No CrossRef data available.
Published online by Cambridge University Press: 11 May 2018
Introduction: The accuracy of ultrasound (US) for diagnosing lower extremity deep vein thrombosis (DVT) in non-pregnant patients has been well validated. However, in pregnant women with suspected DVT and an initial negative US (with imaging of the iliac veins), serial US is recommended. We aimed to determine the ability of single negative US to exclude DVT in symptomatic pregnant women. Methods: Two authors independently reviewed the following databases: MEDLINE, PubMed and EMBase from inception until May 2017. Three authors reviewed all full text papers and data were extracted from included studies by four authors. An overlap among study populations was identified in 4 of the manuscripts, all from one multicentre Canadian study.

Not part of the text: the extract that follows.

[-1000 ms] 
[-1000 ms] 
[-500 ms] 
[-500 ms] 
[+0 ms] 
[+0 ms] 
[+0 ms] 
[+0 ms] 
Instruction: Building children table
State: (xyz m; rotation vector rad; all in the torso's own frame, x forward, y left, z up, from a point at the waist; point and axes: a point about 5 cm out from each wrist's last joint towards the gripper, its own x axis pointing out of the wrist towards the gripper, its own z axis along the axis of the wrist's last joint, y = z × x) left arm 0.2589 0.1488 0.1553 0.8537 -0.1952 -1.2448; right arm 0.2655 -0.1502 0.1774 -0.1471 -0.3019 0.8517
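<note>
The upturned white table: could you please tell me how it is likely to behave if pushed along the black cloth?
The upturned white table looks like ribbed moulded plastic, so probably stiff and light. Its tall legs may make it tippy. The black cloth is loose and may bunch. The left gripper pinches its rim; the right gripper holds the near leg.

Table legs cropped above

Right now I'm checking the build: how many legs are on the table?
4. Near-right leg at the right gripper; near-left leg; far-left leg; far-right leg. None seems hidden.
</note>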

Two authors performed data re-extraction from the hard copy research charts from this study. We assessed the risk of bias using the CLARITY group tool for prognostic studies. Results: Of 109 potentially relevant articles, 8 studies (7 prospective studies and 1 retrospective) were included. Risk of bias was low for the included populations, and low or moderate for method of measurement and for completeness of follow up. A total of 635 pregnant patients with symptoms of DVT had an initial negative US examination. Of those, 6 had positive DVT during serial US (0.94%) and 3 developed DVT during 3-month follow-up after serial ultrasound (0.47%). Using random-effects model, the pooled false negative rate of a single ultrasound was 1.27% (95% confidence interval, 0.42 to 2.56), I2= 27%. Conclusion: The false negative rate of a single ultrasound with iliac vein imaging for DVT in pregnancy is low. Our results will help inform shared decision making around planning repeat ultrasound scans in these patients.